## EXERCISE
In the material below, the lines from the one containing "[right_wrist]" through the one containing "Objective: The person" are to be given again exactly, ends included, and no others.

## GIVEN MATERIAL
•••••

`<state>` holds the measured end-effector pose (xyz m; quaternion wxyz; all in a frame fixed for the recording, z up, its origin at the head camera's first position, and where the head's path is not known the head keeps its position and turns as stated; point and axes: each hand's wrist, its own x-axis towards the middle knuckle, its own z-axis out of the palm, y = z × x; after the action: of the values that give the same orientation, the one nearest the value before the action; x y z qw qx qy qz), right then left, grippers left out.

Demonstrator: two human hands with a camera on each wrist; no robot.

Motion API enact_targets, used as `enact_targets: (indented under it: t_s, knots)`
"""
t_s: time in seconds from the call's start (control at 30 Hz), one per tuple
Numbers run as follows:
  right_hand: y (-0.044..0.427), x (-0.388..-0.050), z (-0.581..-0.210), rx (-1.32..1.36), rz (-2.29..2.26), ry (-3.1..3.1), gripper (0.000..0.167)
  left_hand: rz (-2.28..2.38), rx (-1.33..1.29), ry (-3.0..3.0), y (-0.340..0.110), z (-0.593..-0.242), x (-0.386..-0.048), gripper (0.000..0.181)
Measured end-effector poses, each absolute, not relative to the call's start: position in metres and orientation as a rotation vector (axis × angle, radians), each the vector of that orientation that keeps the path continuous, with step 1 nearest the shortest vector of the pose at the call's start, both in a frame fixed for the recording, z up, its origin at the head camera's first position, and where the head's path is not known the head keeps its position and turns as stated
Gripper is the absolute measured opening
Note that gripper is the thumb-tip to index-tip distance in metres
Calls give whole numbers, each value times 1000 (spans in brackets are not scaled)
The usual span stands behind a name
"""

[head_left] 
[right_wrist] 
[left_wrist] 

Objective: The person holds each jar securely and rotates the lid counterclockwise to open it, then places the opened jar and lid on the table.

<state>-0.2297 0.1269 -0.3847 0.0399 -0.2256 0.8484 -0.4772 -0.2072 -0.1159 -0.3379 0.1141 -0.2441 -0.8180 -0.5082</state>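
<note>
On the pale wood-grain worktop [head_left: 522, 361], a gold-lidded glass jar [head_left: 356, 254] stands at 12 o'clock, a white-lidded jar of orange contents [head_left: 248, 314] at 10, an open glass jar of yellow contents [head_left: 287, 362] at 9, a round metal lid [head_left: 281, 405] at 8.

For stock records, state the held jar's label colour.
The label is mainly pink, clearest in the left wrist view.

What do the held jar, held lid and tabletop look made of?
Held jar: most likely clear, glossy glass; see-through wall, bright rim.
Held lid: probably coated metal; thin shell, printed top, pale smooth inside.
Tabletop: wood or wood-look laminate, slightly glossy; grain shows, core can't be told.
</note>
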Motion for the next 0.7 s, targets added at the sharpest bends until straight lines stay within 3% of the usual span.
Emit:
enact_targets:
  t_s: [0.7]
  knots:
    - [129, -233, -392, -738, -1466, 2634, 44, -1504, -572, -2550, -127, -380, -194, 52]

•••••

## RESPONSE TO THE EXERCISE
[right_wrist] 
[left_wrist] 

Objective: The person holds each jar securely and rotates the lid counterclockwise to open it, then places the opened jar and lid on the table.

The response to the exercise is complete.